The code block will first join the country shapes to the selected World Bank data and then map those data by piping them into a ggplot() call. Everything is pretty similar to our previous use of ggplot() and geom_sf(), but one tricky part here is that we have to use eval(parse(text=var_id)))) to remove the quotes surrounding the variable code entered by the user.

library(rnaturalearth)
library(dplyr)
library(ggplot2)
library(ggthemes)
library(wbstats)

create_map <- function(var_id, title, legend_title, theme, direction){

ne_countries(scale = "medium", returnclass = "sf") |> 
  left_join(
    wb_data(var_id, mrnev = 1), # change variable id
    join_by(iso_a3 == iso3c)
  ) |> 
  filter(name != "Antarctica") |>  
  ggplot() + 
  geom_sf(aes(fill = eval(parse(text=var_id)))) + # remove quotes
  labs(
    title =  title, # change title
    fill = legend_title, # change legend title
    caption = "Source: World Bank Development Indicators"
    ) +
  theme_map() +
  theme(
    plot.title = element_text(face = "bold"),
  ) +
  scale_fill_viridis_c( 
    option = "magma", #  chg theme
    direction = direction # change direction of scale
    )
}

Deploy the function in another document

To deploy the function in a Quarto or R Markdown dackument, we need to source it as an external R script. First we will save the previous code as a source document. Let’s name our file wb-maps.R and save it in a subdirectory called functions. From there, we can use the source() function so that we can call our create_map() function in subsequent code chunks in our document.

source("functions/wb-maps.R", local = knitr::knit_global())

Now let’s call our create_map() function that we just made using female labor force particpation.

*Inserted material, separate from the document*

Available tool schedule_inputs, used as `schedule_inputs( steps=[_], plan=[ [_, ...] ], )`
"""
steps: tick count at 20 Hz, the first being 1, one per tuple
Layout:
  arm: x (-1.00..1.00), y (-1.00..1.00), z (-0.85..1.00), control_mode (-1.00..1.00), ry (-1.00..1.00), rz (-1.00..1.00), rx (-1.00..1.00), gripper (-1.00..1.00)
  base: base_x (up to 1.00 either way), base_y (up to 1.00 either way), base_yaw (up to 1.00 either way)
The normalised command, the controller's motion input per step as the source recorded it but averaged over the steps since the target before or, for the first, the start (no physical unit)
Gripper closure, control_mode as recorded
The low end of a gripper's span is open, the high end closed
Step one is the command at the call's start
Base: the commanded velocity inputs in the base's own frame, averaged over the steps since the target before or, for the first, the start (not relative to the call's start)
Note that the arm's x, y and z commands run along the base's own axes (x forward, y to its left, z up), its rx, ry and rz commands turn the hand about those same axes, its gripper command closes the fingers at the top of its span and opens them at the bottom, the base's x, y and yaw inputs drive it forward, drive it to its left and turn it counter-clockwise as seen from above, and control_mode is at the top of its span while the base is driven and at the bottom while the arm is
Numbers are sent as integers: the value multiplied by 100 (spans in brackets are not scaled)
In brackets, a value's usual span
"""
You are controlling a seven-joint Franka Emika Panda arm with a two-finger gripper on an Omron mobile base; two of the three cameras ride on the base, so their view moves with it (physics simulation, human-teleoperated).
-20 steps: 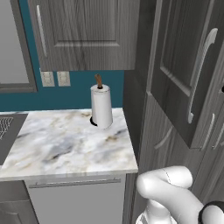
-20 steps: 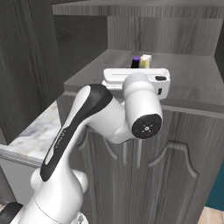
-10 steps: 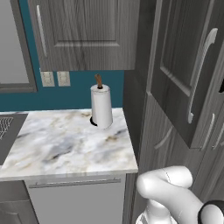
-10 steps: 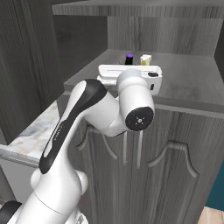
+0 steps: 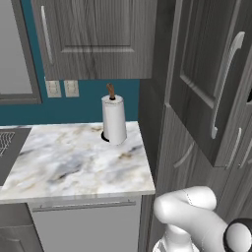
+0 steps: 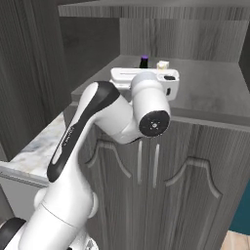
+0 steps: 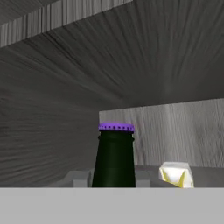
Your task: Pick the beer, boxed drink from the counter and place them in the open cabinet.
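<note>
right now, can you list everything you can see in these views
beer bottle: 1, near-black with purple cap, standing in the open cabinet, between the pincer's fingers
drink carton: 1, pale yellow and white, on the cabinet shelf beside the bottle
open cabinet: 1, dark grey wood grain, upper compartment of the tall unit
cabinet door: 1, dark grey with curved silver handle, swung open
paper towel roll: 1, white on a brown post, back of the marble worktop
marble worktop: 1, white-grey with tan veins, left of the tall unit
wall cabinet: 1, dark grey, above the worktop
wall outlets: 2, cream, on the teal wall
arm: 1, white, reaching into the cabinet
pincer: 1, shut on the bottle
</note>
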Motion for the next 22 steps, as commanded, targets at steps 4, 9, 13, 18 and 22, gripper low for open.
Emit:
schedule_inputs(
  steps=[4, 9, 13, 18, 22],
  plan=[
    [42, 0, 0, -100, 0, 0, 0, 100, 0, 0, 0],
    [34, 0, 0, -100, 0, 0, 0, 100, 0, 0, 0],
    [22, 0, 7, -100, 0, 0, 0, 100, 0, 0, 0],
    [0, 0, 30, -100, -1, 0, 0, 100, 0, 0, 0],
    [0, 0, 34, -100, -5, 0, 0, 100, 0, 0, 0]
  ],
)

create_map(var_id = "SL.TLF.CACT.FE.ZS", 
           title= "Female Labor Force Participation", 
           legend_title = "FLFP %", 
           theme = "inferno", 
           direction = -1)

Now search for an indicator we want to use. We will look for something related to GDP per capita.

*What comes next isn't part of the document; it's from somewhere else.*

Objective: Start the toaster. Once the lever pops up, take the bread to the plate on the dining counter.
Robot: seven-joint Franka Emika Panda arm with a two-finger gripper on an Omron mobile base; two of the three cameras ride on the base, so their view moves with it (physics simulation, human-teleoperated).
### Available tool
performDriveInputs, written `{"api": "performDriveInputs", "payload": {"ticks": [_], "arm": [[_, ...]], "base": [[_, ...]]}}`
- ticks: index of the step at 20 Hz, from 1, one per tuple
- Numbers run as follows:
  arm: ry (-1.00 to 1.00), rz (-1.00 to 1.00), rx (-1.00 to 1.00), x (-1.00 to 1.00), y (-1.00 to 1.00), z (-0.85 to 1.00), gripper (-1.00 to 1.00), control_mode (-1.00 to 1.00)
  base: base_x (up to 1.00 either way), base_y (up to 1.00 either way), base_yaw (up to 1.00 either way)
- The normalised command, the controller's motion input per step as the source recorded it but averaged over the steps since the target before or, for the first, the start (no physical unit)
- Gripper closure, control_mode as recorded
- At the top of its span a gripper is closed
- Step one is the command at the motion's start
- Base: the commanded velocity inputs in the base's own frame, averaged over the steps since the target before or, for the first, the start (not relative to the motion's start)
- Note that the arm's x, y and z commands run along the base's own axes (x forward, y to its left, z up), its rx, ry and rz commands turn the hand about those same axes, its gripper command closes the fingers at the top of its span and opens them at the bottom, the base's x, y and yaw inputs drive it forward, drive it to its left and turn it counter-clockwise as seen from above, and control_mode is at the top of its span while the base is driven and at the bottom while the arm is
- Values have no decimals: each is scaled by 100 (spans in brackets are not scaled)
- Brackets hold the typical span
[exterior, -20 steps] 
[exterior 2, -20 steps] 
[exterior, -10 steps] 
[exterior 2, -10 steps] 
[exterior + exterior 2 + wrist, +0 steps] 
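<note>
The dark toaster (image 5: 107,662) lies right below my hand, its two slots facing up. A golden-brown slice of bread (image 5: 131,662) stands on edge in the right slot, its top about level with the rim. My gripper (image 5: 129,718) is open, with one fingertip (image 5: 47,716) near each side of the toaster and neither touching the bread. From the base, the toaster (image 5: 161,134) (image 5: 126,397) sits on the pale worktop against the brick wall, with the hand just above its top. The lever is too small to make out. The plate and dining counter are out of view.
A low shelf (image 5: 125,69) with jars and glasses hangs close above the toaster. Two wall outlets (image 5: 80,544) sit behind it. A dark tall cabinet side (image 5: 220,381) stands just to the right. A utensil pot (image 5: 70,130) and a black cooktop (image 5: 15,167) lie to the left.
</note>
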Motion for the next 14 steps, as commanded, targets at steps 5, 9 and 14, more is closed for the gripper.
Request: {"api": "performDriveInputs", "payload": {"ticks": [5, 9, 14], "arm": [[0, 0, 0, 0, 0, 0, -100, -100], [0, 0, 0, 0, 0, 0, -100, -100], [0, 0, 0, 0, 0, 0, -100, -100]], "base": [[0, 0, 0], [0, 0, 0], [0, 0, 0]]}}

wb_search("GDP per capita") 
# A tibble: 24 × 3
   indicator_id       indicator                                   indicator_desc
   <chr>              <chr>                                       <chr>         
 1 5.51.01.10.gdp     Per capita GDP growth                       GDP per capit…
 2 6.0.GDPpc_constant GDP per capita, PPP (constant 2011 interna… GDP per capit…
 3 NV.AGR.PCAP.KD.ZG  Real agricultural GDP per capita growth ra… The growth ra…
 4 NY.GDP.PCAP.CD     GDP per capita (current US$)                GDP per capit…
 5 NY.GDP.PCAP.CN     GDP per capita (current LCU)                GDP per capit…
 6 NY.GDP.PCAP.KD     GDP per capita (constant 2010 US$)          GDP per capit…
 7 NY.GDP.PCAP.KD.ZG  GDP per capita growth (annual %)            Annual percen…
 8 NY.GDP.PCAP.KN     GDP per capita (constant LCU)               GDP per capit…
 9 NY.GDP.PCAP.PP.CD  GDP per capita, PPP (current international… This indicato…
10 NY.GDP.PCAP.PP.KD  GDP per capita, PPP (constant 2017 interna… GDP per capit…
# ℹ 14 more rows

Now let’s take that info. and use it to make a plot of GDP per capita.

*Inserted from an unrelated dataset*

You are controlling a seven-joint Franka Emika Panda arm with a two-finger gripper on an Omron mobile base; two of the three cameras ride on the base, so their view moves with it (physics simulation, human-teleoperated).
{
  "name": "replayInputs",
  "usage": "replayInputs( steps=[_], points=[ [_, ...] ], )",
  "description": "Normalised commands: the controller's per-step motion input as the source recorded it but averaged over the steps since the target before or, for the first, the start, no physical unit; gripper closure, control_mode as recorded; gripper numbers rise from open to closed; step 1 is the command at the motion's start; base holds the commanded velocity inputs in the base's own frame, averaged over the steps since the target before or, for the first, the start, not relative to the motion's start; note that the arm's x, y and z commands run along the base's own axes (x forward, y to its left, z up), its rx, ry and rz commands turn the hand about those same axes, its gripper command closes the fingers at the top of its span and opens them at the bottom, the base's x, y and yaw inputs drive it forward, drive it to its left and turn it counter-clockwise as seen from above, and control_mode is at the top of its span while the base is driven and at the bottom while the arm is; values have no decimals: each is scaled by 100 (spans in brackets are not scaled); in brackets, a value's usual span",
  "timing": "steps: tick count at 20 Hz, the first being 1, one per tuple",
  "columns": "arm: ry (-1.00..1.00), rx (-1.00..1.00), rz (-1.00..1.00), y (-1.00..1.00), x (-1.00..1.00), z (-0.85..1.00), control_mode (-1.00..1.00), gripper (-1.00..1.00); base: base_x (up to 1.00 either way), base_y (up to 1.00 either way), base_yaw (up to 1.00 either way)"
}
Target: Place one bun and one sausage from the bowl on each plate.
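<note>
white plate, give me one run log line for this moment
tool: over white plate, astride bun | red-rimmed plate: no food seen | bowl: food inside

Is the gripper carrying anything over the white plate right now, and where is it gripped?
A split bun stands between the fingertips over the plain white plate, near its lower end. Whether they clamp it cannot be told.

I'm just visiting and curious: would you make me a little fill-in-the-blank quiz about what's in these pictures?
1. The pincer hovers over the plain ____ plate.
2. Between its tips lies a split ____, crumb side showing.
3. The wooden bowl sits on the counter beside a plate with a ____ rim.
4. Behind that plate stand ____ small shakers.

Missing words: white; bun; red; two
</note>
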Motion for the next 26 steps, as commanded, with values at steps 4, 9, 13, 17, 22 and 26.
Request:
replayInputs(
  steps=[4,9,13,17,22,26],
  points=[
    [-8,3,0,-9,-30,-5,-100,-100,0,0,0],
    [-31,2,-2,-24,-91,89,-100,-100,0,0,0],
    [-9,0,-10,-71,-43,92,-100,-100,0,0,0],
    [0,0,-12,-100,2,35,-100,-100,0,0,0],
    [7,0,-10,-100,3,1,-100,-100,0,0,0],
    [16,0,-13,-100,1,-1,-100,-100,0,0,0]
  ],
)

create_map(var_id = "NY.GDP.PCAP.PP.KD", 
           title= "GDP per capita (constant 2017 internatioal $)", 
           legend_title = "Geary-Khamis $", 
           theme = "mako", 
           direction = -1)

There you go! That’s how we can build and use a map function to easily map different indicators in our document or web app.